Tennis is a tough sport both, physically and mentally. It is all about precise timing in every stroke. Being off even a millisecond can be the difference between hitting a winner and producing an errant shot to lose the game. Talent, desire and mind-body skills are all components that work together to enhance a player’s performance. Being a professional tennis player requires dogged determination and a will to sacrifice yourself in daily gruelling training regimes to become the best. Local professional tennis player Amanda Carreras has been doing just that for over 15 years. Now 26 and recently reaching an International Tennis Federation ranking career high of 274 in November last year, her growth has been exponential in 2016 as she begins to hit top form in what seems to be the best tennis in her career to date.
But, it was some two decades ago, patrolling the periphery of the courts at Gibraltar Sandpits tennis courts, that a quick-footed five-year-old girl would harry down stray yellow tennis balls, switching direction spontaneously like a sprightly Pac-Man. Carreras’ mother and grandfather were stalwart members of the tennis club and would take their eager, soon to be Gibraltar’s tennis ‘Golden Girl’, to the courts while they trained. A keen runner at that age, and until she reached her teens, Carreras took part in the ‘Town Mile’ race with her mother and was awarded a certificate on live television, “When they gave me the certificate, I didn’t like it. What I really wanted was a trophy, so I threw it away live on GBC, causing quite a stir,” she said in a skype interview ahead of her last tournament of the year that was to be held in Dubai, “My mother was furious with me and I was aggrieved to have to apologise to officials.”

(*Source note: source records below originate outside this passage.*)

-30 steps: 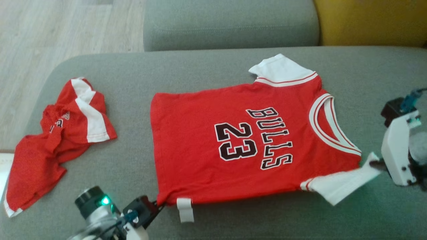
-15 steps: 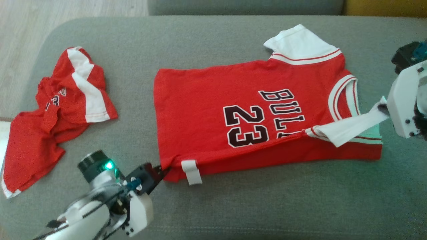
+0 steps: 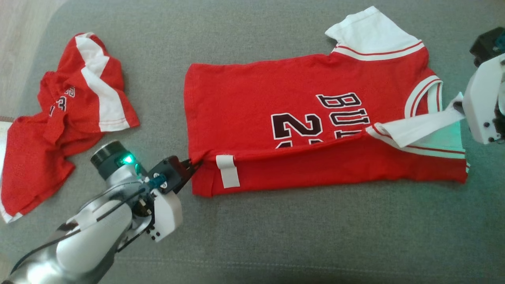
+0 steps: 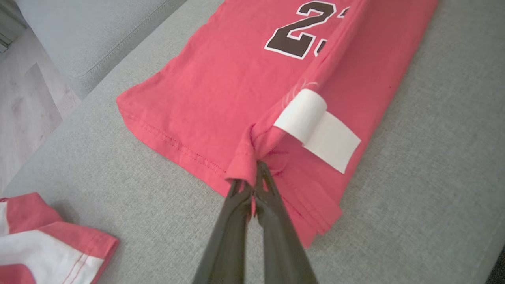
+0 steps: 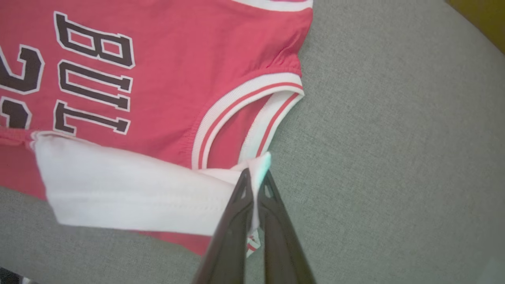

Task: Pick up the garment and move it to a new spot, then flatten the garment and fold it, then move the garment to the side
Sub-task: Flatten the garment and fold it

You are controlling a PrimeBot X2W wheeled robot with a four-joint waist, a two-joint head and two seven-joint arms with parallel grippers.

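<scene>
Red jersey (image 3: 300,98) lies spread on the grey sofa cushion (image 3: 315,236), hem toward the robot's left, collar (image 3: 421,92) toward its right. Its near long edge is folded up over the front, and the flap covers the lower part of the black "23" and the tail of the lettering. Left gripper (image 3: 194,162) sits at the hem end of the fold, jaws closed tight on a bunched corner of red cloth. A white label (image 3: 228,171) hangs from the fold line just beside that pinch and lies on the flap. Right gripper (image 3: 457,105) is at the collar end, jaws closed on the tip of the near sleeve (image 3: 414,128). This white sleeve is drawn taut across the flap and over the edge of the neck opening. Far sleeve (image 3: 371,33), white with red trim, lies flat on the cushion at the far side. A second garment (image 3: 67,114), red with white panels, lies crumpled at the cushion's left end, well apart from the jersey. Pale wood floor (image 3: 19,23) shows beyond that corner.
</scene>
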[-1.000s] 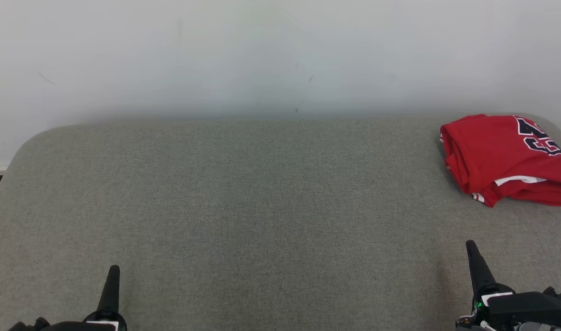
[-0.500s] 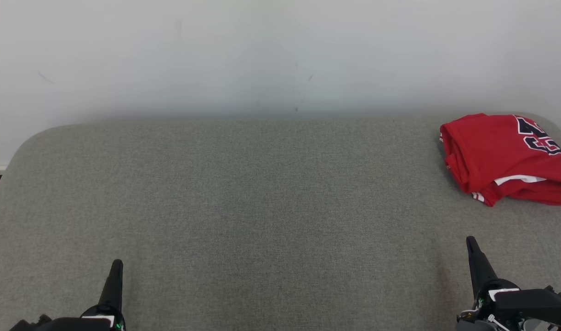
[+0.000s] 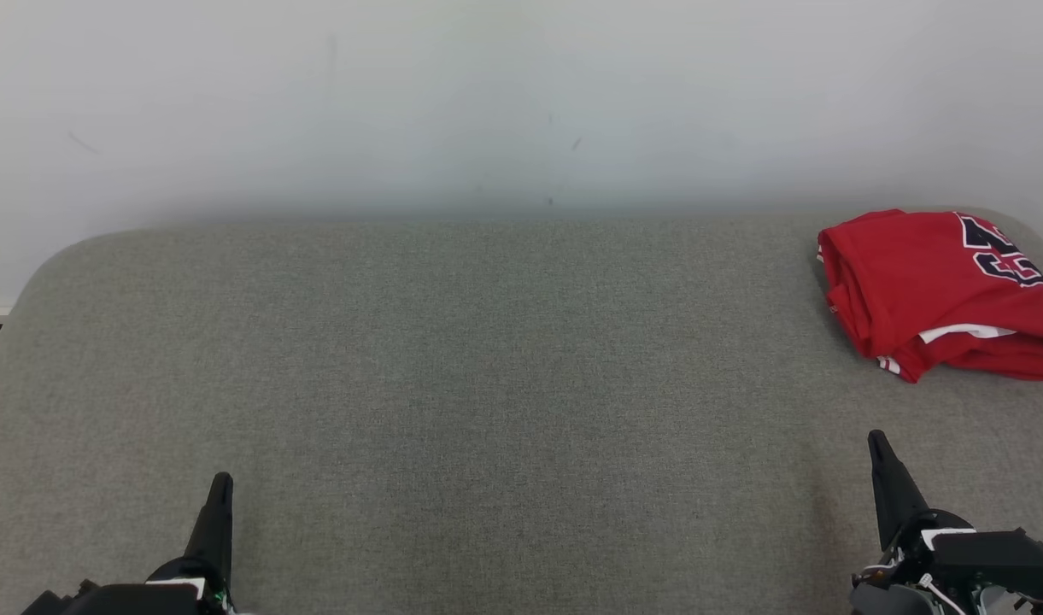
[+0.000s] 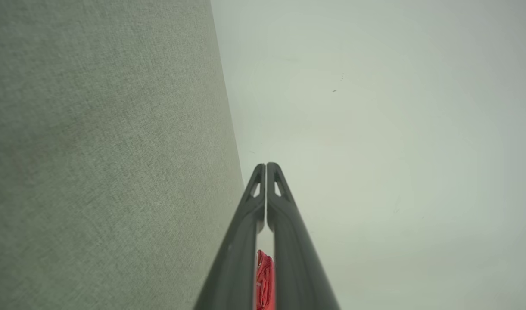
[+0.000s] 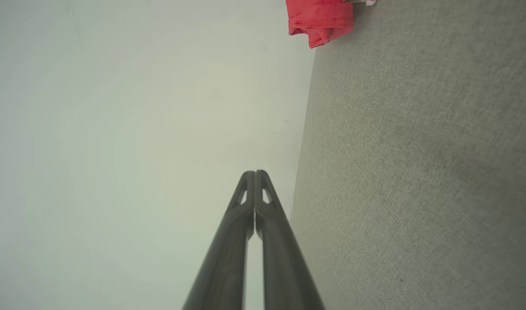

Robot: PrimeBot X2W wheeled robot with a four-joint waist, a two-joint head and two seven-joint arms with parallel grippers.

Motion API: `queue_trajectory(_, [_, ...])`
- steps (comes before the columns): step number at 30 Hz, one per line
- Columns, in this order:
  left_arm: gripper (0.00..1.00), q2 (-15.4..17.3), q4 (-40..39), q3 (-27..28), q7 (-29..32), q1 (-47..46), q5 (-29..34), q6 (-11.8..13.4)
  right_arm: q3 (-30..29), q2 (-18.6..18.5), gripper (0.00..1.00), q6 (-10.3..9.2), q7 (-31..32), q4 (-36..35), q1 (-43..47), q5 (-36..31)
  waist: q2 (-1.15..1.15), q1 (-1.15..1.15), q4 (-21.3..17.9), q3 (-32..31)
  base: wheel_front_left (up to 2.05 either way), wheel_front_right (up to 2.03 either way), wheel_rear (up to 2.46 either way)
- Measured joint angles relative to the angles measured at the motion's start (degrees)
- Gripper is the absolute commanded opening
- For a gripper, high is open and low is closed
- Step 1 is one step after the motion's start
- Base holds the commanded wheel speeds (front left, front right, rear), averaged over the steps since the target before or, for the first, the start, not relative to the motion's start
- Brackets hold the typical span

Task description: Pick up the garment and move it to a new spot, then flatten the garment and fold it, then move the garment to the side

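Observation:
A folded red garment [image 3: 935, 290] with dark numerals and white trim lies at the far right of the grey cloth-covered table [image 3: 487, 359]. A strip of the garment [image 4: 264, 280] peeks between the left fingers in the left wrist view, and its hem [image 5: 321, 19] sits at the top of the right wrist view. My left gripper [image 3: 221, 483] rests at the lower left, shut and holding nothing. At the lower right my right gripper [image 3: 876, 442] is shut too, well short of the garment. Both wrist views show fingertips pressed together: left gripper [image 4: 266, 165], right gripper [image 5: 254, 173].
A plain pale wall [image 3: 521, 102] rises behind the table's far edge. The table's left corner [image 3: 51, 256] is rounded, with a strip of floor beyond it.
Both grippers have crept a little farther up the head view, the left one more than the right. The garment lies where it was.

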Motion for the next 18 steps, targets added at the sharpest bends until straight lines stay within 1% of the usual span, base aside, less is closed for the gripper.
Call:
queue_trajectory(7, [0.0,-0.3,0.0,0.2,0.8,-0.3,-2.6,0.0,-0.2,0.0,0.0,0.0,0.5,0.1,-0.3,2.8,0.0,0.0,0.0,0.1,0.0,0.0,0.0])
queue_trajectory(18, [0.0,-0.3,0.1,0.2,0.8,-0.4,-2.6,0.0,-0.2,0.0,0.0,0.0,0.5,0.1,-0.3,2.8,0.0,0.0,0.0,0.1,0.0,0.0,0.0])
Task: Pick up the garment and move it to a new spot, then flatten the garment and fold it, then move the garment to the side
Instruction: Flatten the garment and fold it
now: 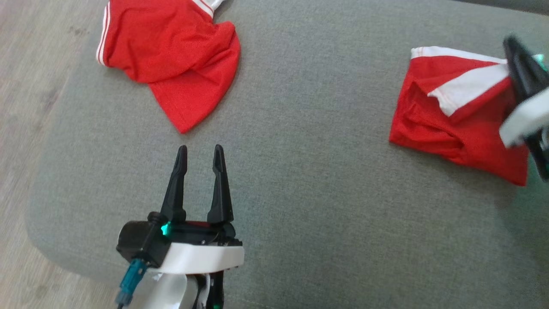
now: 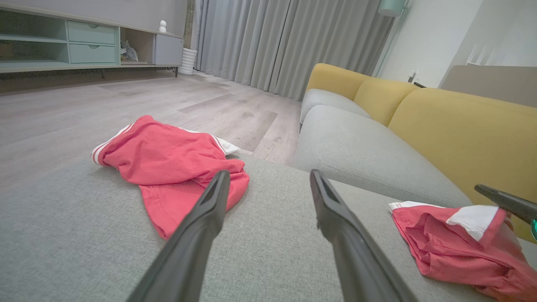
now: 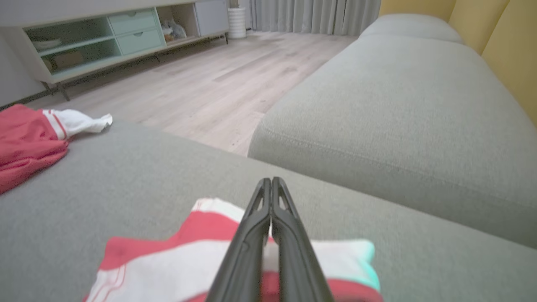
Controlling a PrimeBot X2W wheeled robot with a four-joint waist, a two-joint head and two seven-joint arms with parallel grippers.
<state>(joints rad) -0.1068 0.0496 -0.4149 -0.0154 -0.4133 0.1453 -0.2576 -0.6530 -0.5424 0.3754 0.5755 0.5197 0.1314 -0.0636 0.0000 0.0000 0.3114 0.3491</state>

She finally picked up a racket to compete seriously when she was around seven years old (a little late when compared to other professional tennis players who tend to start at five years of age). Within the familiar surroundings of Sandpits, the in-house coach, Lionel Chipolina, saw potential in the young star and advised her mother to enrol her into tennis classes, “I sometimes return to sandpits for a few games with my former mentor. If it wasn’t for him, I wouldn’t be playing tennis now. I loved the family atmosphere that is synonymous with the club.” But it was her family, her father to be specific, who decided to make a move to the UK in 1999 so that he could train to become a pilot.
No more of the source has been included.